RNA interferência; Silenciamento gênico; Câncer; Terapia gênica; Infecção viral


The new great promise in drug innovation: RNA interference from the laboratory to the clinic

Carlos Frederico Martins Menck

ABSTRACT

The discovery of gene silencing mechanisms in our own cells using Rna interference is very recent. However, in less than a decade scientific investigation has progressed enough to make us see that, very soon, we will use this knowledge for therapeutic purposes. RNA duplexes are potential pharmaceutical drugs and there are high investments in this new strategy. The promising gene therapy seems to finally reach maturity with these new tools.
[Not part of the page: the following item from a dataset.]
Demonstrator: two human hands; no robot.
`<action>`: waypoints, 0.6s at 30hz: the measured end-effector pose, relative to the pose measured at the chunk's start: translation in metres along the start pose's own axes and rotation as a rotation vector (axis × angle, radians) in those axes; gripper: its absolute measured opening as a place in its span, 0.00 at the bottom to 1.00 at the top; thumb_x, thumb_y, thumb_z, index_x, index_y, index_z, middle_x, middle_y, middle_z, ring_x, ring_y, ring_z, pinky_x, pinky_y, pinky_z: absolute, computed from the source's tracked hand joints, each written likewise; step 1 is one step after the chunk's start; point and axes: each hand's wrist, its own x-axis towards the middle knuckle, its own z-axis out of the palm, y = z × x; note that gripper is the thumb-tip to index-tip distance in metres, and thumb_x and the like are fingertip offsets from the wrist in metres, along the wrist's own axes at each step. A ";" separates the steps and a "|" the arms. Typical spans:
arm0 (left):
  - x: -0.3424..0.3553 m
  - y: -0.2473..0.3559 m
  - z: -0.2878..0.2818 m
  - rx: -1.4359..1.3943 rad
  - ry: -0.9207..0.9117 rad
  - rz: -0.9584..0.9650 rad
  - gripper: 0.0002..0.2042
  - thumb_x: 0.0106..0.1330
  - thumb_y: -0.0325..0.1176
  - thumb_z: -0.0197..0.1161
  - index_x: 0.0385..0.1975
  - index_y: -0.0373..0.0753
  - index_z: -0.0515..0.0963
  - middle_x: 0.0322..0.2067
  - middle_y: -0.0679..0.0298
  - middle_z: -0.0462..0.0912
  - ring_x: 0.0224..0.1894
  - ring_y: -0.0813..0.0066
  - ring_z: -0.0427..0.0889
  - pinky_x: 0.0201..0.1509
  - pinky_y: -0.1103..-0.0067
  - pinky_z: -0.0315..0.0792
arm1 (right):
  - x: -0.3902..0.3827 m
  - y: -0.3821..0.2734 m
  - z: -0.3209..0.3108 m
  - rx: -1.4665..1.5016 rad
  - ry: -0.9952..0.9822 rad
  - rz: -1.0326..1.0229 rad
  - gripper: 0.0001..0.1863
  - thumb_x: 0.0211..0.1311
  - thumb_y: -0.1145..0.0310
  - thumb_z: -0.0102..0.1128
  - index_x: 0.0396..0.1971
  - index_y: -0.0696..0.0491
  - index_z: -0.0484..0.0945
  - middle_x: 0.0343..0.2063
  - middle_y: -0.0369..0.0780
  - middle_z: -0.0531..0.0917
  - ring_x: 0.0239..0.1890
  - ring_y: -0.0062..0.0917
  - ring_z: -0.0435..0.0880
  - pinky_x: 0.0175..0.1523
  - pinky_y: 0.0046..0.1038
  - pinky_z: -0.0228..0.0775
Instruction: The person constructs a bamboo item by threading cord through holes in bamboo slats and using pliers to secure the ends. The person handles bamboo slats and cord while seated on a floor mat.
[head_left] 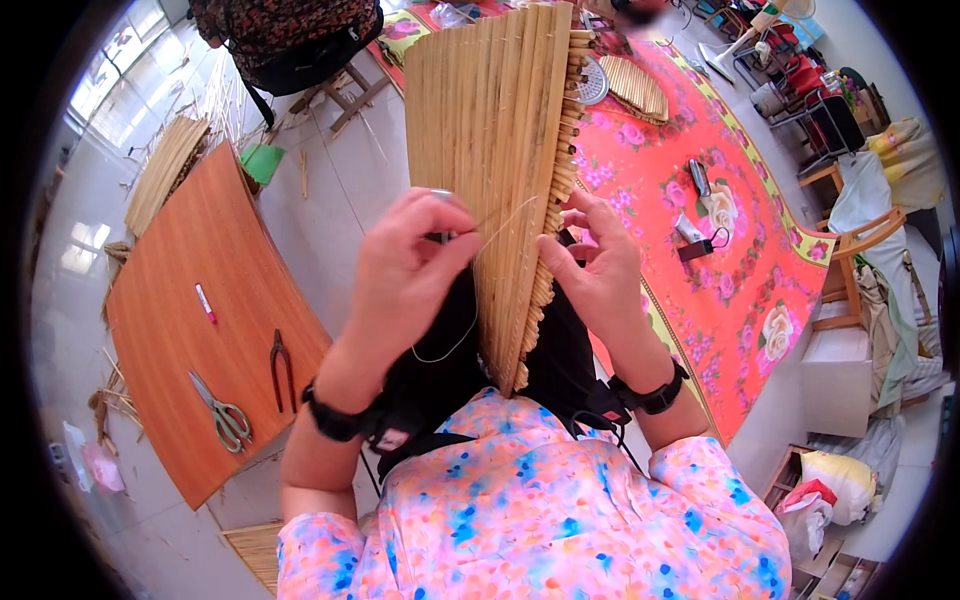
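A panel of pale reed strips (490, 130) stands upright on my lap, its bound edge of short reed ends facing right. My left hand (405, 270) rests against the panel's near face with fingers pinched on a needle, and a thin thread (462, 335) loops down from it. My right hand (600, 265) holds the bound right edge, fingers curled around the reed ends. Both wrists wear black bands.
An orange wooden board (200, 300) lies to my left with scissors (222, 413), pliers (282, 365) and a pink marker (205, 303). A red flowered mat (720, 250) lies to the right with small tools. Loose reeds (165, 165), stools, chairs and bags surround.
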 end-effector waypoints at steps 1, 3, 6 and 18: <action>0.005 -0.003 0.012 0.020 0.019 -0.025 0.04 0.58 0.21 0.64 0.31 0.31 0.77 0.32 0.61 0.79 0.35 0.78 0.81 0.35 0.83 0.75 | 0.000 0.002 0.004 -0.003 -0.005 0.011 0.26 0.52 0.71 0.68 0.52 0.59 0.75 0.42 0.42 0.80 0.40 0.23 0.81 0.33 0.20 0.77; 0.013 -0.004 0.031 0.059 0.055 -0.073 0.05 0.57 0.22 0.65 0.32 0.31 0.77 0.29 0.60 0.81 0.31 0.77 0.82 0.33 0.82 0.75 | 0.002 0.006 0.007 -0.009 -0.035 0.019 0.26 0.51 0.71 0.69 0.52 0.60 0.75 0.42 0.43 0.80 0.40 0.24 0.81 0.33 0.21 0.77; 0.023 -0.002 0.046 0.140 0.105 -0.112 0.06 0.56 0.23 0.66 0.32 0.32 0.79 0.24 0.60 0.81 0.26 0.75 0.82 0.32 0.80 0.75 | 0.004 0.010 0.009 0.013 -0.084 0.052 0.27 0.51 0.71 0.69 0.53 0.59 0.75 0.40 0.42 0.81 0.38 0.24 0.82 0.33 0.21 0.77; 0.041 -0.011 0.014 -0.688 -0.340 -0.544 0.07 0.62 0.28 0.65 0.31 0.29 0.80 0.26 0.68 0.82 0.28 0.82 0.80 0.33 0.85 0.71 | 0.012 -0.002 0.013 -0.035 -0.070 0.041 0.23 0.47 0.73 0.69 0.46 0.61 0.77 0.36 0.42 0.80 0.35 0.24 0.82 0.30 0.21 0.77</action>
Keywords: RNA interference, Gene silencing, Cancer, Gene therapy, Viral infection.

Introduction

The RNA molecule has been recently identified as a possible drug capable of revolutionizing the way we provide treatment for a large number of human diseases. The biological activities of these molecules, which are generally used in the form of double-stranded RNA, were discovered in the 1990s through the identification of mechanisms of RNA interference and are based on the ability of these molecules to reduce (interfere with) the expression of certain target genes. The therapeutic potential of double-stranded RNA is enormous, particularly in genetic processes that require inhibition of gene products. Among the target diseases are therapies for tumors and infectious agents, especially viruses, but several other human diseases will also be controlled by the action of these molecules. The relatively large size of RNA molecules, especially compared to some chemical drugs, can be one of the problems to be faced by research on the topic, but what draws attention is the ease with which these molecules can be designed, depending solely on the sequence of the target gene basis. Several clinical protocols have been tested in humans in recent years, with promising results. It is possible that soon this type of drug will be found in pharmacies: it pays to know why!
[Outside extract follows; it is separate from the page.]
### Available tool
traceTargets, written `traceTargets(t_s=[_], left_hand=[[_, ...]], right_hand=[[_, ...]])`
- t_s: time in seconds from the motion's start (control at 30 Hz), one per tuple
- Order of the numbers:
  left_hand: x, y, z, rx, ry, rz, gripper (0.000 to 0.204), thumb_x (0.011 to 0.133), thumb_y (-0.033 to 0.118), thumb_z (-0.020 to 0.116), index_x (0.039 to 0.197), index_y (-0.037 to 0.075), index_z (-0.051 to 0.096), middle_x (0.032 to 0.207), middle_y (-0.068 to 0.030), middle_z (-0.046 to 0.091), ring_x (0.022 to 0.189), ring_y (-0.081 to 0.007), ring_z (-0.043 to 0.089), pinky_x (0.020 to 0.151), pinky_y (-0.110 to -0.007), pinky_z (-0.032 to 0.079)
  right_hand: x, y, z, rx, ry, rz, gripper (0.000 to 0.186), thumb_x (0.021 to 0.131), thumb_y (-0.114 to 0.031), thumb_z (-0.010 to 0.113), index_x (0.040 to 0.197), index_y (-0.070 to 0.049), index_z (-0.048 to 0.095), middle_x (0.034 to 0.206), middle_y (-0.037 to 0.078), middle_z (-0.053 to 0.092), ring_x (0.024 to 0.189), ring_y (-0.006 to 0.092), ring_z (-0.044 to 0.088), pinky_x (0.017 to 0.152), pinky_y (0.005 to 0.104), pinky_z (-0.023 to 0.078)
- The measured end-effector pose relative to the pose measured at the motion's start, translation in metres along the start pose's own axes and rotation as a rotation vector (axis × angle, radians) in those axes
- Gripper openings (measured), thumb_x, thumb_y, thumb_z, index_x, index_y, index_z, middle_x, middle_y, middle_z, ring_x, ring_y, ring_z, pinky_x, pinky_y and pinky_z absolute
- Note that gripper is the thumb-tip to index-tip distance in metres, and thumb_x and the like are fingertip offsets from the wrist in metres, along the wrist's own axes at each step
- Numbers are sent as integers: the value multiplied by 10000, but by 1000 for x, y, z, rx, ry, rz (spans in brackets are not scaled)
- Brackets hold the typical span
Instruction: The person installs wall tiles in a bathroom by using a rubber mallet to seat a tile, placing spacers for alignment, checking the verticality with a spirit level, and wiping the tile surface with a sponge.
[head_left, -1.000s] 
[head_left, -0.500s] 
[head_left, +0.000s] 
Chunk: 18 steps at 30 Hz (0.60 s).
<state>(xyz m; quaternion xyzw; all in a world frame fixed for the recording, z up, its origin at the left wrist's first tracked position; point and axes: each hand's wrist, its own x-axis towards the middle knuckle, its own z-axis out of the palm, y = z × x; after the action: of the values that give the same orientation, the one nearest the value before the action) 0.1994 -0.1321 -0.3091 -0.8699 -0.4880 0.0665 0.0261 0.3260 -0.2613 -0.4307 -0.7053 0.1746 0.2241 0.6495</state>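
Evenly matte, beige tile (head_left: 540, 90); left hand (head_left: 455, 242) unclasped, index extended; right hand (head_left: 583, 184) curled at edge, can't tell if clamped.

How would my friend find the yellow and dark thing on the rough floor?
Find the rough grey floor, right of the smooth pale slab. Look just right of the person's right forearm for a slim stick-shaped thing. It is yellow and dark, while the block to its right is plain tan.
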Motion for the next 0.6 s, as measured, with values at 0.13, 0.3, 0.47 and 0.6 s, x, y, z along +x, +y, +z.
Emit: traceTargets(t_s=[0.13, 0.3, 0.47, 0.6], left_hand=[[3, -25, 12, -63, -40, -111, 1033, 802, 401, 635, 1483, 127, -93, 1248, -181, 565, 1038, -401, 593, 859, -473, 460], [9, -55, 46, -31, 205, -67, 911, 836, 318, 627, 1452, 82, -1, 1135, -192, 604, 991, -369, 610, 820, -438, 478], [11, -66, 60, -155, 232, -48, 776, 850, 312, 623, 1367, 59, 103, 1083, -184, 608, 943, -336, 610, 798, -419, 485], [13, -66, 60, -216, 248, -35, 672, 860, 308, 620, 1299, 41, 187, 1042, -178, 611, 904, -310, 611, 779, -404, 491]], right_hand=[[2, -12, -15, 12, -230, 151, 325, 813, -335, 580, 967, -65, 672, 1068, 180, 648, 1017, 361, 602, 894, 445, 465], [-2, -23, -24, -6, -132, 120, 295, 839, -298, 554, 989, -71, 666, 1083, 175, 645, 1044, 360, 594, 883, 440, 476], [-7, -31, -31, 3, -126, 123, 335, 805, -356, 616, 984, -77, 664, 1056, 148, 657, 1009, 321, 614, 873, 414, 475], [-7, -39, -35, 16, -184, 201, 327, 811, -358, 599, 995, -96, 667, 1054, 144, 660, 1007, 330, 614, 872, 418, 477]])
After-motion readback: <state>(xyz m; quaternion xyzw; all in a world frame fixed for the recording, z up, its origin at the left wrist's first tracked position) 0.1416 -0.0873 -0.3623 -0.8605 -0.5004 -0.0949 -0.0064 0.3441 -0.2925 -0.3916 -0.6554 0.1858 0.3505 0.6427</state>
RNA is not just a mere DNA messenger

In the 1980s the scientific community was stunned by the revelation that RNA molecules have catalytic properties, like enzymes. Thus, these molecules were named ribozymes and demonstrated that RNA can perform functions that far exceed those of simple messenger for protein synthesis. But that was only the beginning. In the 1990s, results with transgenic plants began to generate completely unexpected data: plants that over-expressed pigment production genes (and therefore should produce more pigmented, i.e., dark purple flowers) produced white flowers, due to the absence of pigment synthesis! In this case, what occurred was the unexpected silencing of the transgene and endogenous gene of these flowers' cells.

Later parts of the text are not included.